▶ [Task to complete]:
In your reply, reproduce the lines from the first one below to the line containing "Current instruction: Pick", inclusive, exactly as they stand.

[Records from a data source]

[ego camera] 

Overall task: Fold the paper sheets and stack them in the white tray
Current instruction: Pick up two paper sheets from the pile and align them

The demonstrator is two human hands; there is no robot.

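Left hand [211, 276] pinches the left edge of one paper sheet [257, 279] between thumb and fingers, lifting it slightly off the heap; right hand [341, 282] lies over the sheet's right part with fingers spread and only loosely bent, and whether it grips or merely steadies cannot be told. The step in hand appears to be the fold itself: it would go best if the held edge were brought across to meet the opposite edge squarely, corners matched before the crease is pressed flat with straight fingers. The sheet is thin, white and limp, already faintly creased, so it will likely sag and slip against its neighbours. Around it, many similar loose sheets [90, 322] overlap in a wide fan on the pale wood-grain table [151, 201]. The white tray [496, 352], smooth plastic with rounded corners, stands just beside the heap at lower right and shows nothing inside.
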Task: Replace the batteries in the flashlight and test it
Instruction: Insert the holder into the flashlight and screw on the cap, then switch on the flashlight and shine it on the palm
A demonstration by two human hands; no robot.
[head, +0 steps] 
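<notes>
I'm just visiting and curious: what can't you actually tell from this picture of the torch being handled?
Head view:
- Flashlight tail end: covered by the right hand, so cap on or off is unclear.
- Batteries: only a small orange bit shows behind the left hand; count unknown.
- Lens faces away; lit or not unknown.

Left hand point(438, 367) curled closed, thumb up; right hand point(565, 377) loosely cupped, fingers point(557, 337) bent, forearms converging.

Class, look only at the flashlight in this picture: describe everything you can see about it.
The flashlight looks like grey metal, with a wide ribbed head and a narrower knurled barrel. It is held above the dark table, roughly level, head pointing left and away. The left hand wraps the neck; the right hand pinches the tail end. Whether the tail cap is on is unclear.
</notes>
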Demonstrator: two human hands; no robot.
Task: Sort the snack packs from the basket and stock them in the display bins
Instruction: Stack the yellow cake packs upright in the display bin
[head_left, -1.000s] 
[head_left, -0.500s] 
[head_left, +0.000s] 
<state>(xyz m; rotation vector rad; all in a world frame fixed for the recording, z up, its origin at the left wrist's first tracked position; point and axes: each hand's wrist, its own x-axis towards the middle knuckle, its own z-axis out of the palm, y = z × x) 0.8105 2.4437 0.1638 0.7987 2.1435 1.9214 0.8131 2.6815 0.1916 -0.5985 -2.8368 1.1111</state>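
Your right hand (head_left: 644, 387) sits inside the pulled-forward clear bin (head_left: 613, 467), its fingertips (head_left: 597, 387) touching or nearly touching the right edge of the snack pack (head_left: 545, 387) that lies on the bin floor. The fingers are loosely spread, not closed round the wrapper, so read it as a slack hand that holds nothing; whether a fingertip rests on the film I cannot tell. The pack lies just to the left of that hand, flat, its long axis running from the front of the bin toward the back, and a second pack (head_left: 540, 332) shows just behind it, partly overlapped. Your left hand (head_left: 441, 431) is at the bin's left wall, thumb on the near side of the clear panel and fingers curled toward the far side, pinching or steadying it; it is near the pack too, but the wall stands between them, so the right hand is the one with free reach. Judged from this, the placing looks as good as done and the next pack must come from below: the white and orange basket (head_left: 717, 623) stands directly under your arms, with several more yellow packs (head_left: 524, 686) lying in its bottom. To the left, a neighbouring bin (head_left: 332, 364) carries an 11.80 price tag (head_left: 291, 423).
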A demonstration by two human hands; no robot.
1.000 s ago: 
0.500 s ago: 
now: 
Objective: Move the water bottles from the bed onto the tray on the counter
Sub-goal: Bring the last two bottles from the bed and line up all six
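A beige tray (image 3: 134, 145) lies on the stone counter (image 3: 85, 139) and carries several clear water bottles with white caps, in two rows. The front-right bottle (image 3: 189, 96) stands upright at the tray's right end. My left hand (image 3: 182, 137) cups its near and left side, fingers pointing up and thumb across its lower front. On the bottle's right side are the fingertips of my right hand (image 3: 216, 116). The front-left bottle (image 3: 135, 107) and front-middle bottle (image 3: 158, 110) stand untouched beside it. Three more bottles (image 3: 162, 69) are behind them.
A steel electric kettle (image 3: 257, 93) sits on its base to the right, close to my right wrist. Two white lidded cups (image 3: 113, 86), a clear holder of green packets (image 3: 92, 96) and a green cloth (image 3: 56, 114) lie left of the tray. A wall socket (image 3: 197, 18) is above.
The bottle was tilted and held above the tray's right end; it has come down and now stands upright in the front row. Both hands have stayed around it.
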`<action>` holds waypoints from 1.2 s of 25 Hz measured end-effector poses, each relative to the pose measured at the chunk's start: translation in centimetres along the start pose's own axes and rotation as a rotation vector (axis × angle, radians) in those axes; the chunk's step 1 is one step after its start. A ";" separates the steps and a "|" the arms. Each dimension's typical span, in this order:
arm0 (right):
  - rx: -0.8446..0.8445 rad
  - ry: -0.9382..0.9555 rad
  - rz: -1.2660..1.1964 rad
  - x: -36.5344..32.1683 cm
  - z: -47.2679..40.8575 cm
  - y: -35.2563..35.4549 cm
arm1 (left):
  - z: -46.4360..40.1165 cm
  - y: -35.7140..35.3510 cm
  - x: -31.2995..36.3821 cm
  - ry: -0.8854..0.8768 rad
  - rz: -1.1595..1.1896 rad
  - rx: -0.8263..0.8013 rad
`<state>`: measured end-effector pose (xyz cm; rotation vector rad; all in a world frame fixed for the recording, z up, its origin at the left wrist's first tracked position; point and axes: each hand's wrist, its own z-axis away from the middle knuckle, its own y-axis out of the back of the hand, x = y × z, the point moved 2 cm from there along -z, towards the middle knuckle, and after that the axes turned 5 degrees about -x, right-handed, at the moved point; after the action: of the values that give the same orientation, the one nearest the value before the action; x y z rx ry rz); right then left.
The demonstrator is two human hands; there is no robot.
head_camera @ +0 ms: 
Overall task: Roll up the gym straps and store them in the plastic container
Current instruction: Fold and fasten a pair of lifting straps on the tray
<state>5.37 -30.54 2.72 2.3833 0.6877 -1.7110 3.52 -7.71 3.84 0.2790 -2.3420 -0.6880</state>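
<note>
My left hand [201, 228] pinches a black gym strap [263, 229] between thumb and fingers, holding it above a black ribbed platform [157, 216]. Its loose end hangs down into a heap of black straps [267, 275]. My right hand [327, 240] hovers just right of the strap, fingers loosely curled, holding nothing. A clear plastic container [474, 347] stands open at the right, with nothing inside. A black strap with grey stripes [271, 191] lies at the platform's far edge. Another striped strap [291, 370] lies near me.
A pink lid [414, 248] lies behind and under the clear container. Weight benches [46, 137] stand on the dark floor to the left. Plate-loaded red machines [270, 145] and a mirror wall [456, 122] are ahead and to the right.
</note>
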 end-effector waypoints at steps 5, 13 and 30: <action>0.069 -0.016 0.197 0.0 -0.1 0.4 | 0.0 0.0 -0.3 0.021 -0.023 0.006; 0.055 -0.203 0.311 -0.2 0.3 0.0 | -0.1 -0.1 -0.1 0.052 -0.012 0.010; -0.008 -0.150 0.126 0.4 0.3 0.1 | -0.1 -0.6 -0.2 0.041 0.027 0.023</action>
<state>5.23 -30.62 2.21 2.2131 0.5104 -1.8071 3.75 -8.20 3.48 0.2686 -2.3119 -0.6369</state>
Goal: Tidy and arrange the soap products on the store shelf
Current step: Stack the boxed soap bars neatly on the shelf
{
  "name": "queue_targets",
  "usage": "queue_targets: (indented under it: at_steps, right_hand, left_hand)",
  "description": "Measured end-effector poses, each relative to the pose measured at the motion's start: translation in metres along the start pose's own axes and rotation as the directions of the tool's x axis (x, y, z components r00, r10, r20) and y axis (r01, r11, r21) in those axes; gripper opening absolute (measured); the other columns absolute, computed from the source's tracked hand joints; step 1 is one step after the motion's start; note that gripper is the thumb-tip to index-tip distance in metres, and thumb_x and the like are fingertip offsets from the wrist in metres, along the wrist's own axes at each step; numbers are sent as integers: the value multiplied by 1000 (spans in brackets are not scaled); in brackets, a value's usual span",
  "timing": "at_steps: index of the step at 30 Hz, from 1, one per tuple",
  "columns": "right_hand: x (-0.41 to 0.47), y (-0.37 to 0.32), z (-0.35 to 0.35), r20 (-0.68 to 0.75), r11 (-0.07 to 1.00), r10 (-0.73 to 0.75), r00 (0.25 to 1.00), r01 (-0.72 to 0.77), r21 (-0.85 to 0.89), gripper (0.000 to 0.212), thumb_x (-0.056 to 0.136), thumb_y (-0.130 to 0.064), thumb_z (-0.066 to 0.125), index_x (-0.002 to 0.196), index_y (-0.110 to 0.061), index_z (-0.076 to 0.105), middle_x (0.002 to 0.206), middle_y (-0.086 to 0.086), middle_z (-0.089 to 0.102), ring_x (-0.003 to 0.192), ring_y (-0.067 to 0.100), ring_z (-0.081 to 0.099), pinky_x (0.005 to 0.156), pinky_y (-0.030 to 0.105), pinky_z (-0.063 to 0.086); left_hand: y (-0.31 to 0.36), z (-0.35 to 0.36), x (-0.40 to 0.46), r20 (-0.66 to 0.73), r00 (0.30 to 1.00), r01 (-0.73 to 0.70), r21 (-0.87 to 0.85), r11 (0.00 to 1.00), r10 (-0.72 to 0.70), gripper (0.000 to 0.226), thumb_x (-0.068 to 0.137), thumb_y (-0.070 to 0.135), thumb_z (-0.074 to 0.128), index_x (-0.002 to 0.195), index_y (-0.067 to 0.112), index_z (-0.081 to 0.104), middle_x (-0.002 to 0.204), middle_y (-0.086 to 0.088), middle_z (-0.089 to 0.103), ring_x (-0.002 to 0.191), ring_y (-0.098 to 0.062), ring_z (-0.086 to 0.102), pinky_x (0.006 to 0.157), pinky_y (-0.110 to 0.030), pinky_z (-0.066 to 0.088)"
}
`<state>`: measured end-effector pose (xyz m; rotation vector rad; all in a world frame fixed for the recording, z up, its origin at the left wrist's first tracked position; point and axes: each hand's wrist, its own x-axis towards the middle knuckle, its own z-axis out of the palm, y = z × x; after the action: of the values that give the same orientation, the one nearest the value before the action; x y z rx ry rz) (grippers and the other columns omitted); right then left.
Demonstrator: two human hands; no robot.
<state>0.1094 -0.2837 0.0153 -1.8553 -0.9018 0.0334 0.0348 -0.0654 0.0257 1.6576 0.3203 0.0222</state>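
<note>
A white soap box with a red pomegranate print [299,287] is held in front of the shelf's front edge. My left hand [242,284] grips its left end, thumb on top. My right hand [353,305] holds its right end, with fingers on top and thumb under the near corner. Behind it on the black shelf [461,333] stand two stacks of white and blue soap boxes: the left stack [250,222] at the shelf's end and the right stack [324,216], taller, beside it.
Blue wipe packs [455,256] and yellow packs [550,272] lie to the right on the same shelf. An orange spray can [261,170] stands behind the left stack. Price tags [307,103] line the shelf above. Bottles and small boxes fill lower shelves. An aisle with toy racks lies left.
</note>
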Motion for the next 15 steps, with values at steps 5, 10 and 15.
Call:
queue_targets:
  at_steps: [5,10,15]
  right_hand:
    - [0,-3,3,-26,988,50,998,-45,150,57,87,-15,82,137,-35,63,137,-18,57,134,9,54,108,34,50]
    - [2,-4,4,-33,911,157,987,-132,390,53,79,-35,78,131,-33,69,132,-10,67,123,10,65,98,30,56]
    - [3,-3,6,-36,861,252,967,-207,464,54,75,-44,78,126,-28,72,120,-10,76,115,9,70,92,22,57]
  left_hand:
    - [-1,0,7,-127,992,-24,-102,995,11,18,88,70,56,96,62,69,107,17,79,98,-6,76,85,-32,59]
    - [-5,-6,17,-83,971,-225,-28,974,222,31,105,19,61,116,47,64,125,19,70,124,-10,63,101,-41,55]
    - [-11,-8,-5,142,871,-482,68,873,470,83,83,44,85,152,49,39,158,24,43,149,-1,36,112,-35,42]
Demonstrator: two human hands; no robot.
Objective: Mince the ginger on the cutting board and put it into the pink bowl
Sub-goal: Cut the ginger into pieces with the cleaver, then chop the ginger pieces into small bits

▶ [Answer]:
[ego camera] 

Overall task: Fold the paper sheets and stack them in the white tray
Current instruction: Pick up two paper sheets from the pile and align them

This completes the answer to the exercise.